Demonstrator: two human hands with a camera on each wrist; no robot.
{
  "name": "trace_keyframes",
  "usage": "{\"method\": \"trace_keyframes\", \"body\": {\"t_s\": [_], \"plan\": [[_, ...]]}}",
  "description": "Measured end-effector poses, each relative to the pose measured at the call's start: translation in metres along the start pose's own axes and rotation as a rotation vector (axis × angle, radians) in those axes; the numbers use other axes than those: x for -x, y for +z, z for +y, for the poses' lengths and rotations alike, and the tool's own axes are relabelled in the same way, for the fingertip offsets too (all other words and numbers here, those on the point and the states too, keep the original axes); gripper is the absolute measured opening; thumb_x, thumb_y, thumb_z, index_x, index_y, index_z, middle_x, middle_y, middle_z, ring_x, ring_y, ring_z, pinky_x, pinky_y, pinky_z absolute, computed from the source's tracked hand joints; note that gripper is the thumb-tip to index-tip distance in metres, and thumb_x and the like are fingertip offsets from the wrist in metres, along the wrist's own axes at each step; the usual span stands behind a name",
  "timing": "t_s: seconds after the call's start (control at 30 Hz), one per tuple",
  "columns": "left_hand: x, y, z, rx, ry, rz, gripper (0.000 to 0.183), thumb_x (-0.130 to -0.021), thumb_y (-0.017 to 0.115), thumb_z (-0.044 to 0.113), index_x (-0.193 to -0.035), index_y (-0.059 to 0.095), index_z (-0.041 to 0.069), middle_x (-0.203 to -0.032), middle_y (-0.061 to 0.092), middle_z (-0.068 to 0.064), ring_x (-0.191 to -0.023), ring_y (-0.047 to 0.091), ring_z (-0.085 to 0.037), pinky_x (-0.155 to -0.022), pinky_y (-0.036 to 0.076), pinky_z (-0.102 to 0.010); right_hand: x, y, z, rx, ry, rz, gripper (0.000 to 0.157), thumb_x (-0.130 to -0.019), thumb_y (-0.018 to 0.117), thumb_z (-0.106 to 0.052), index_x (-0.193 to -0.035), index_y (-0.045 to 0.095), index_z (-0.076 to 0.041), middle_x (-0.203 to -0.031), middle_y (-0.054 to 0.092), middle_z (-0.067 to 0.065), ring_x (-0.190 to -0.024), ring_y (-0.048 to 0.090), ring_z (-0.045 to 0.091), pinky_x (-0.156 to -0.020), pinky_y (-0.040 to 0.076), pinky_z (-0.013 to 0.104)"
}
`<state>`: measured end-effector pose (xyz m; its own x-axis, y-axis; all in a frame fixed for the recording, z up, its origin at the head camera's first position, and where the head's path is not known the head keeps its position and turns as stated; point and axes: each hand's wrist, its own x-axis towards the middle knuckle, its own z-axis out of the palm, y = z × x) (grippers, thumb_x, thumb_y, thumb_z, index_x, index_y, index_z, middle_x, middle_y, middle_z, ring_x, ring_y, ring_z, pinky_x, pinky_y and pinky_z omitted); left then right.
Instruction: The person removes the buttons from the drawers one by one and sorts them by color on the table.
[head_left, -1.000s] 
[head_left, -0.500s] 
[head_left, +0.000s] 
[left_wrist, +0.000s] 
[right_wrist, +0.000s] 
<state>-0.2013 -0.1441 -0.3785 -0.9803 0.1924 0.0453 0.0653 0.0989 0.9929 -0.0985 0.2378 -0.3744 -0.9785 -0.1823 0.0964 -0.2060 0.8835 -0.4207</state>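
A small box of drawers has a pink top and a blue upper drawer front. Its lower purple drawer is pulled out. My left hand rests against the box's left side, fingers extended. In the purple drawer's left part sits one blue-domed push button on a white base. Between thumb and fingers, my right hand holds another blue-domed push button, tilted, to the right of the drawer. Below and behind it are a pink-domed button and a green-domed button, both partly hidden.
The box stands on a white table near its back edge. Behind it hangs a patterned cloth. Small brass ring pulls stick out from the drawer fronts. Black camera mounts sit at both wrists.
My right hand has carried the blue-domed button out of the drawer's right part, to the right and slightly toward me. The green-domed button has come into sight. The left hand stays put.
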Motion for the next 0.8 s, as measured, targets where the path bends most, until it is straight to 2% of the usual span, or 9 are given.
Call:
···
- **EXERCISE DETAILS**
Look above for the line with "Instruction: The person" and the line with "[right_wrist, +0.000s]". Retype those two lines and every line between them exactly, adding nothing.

- **RESULT**
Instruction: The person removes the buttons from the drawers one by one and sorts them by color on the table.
[head_left, -1.000s] 
[head_left, -0.500s] 
[head_left, +0.000s] 
[left_wrist, +0.000s] 
[right_wrist, +0.000s] 

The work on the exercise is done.